Third Quarter Results
Total production fell 14% to 3.1m barrels of oil equivalent per day (boepd).
Integrated Gas underlying profits fell 71% to $768m, largely because of lower realised prices and trading profits, partially offset by lower costs. The division also wrote down the value of its assets by $924m, primarily relating to the Prelude floating liquid natural gas operations in Australia.
Upstream underlying profits fell from$833m in the third quarter of 2019 to an $884m loss in the same quarter this year. The loss primarily reflects lower realised prices and lower production volumes due to OPEC+ restrictions and bad weather in the Gulf of Mexico.

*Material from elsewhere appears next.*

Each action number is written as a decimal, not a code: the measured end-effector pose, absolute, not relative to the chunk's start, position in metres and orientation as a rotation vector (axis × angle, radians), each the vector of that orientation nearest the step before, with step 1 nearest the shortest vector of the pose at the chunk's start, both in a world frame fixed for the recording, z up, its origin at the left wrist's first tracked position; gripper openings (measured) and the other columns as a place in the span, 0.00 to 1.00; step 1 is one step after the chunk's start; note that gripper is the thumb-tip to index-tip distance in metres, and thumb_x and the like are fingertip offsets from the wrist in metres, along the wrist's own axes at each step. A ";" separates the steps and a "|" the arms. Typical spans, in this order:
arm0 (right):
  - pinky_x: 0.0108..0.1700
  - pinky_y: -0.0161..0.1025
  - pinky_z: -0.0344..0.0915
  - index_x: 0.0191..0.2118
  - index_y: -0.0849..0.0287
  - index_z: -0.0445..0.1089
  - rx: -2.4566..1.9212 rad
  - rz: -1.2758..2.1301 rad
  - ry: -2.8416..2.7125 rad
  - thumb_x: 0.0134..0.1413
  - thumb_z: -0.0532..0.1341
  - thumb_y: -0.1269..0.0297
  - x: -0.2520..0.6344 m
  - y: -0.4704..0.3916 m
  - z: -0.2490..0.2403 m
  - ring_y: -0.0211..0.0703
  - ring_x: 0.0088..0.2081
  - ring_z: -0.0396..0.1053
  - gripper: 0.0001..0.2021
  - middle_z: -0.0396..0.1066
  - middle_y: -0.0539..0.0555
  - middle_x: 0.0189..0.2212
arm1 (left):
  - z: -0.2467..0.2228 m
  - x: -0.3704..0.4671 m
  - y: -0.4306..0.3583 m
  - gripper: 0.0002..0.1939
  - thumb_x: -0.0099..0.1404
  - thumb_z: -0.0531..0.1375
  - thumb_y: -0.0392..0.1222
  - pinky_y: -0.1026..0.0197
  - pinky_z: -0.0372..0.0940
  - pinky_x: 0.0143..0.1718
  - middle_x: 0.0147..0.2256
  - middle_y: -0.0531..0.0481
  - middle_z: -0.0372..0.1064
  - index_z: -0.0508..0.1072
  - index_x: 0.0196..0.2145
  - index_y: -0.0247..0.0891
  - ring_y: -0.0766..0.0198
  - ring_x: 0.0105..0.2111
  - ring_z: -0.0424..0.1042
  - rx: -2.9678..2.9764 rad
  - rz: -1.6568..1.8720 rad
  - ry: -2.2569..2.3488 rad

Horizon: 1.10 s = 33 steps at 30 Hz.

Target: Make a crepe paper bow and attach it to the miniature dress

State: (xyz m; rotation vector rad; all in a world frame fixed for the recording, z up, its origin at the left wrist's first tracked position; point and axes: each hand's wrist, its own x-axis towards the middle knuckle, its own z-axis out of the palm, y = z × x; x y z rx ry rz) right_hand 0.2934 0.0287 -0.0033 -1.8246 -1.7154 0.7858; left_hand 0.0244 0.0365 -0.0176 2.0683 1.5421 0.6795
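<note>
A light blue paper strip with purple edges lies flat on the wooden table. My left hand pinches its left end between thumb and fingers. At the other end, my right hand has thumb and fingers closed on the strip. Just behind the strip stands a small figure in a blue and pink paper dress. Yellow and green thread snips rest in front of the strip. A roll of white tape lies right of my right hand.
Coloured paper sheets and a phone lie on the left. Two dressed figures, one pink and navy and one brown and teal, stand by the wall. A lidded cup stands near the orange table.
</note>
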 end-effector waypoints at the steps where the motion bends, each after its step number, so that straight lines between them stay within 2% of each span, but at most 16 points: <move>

The division also wrote down the value of its assets by $101m and lost $100m selling assets.
The Oil Products division made $1.7bn in underling profits, down from $2.0bn last year. The fall reflects lower refining margins and lower marketing sales volumes, partially offset by stronger marketing margins, favourable tax movements and lower operating costs.
Underlying Chemicals profits rose 1% to $227m, as favourable tax movements offset lower margins. Corporate costs fell from $817m to $792m, as higher costs were offset by currency movements and higher tax credits.
Cash capital expenditure fell from $6.1bn in the same quarter last year to $3.7bn, and gearing (net debt as a percentage of total capital) rose from 27.9% last year to 31.4%, but fell compared with last quarter (32.7%).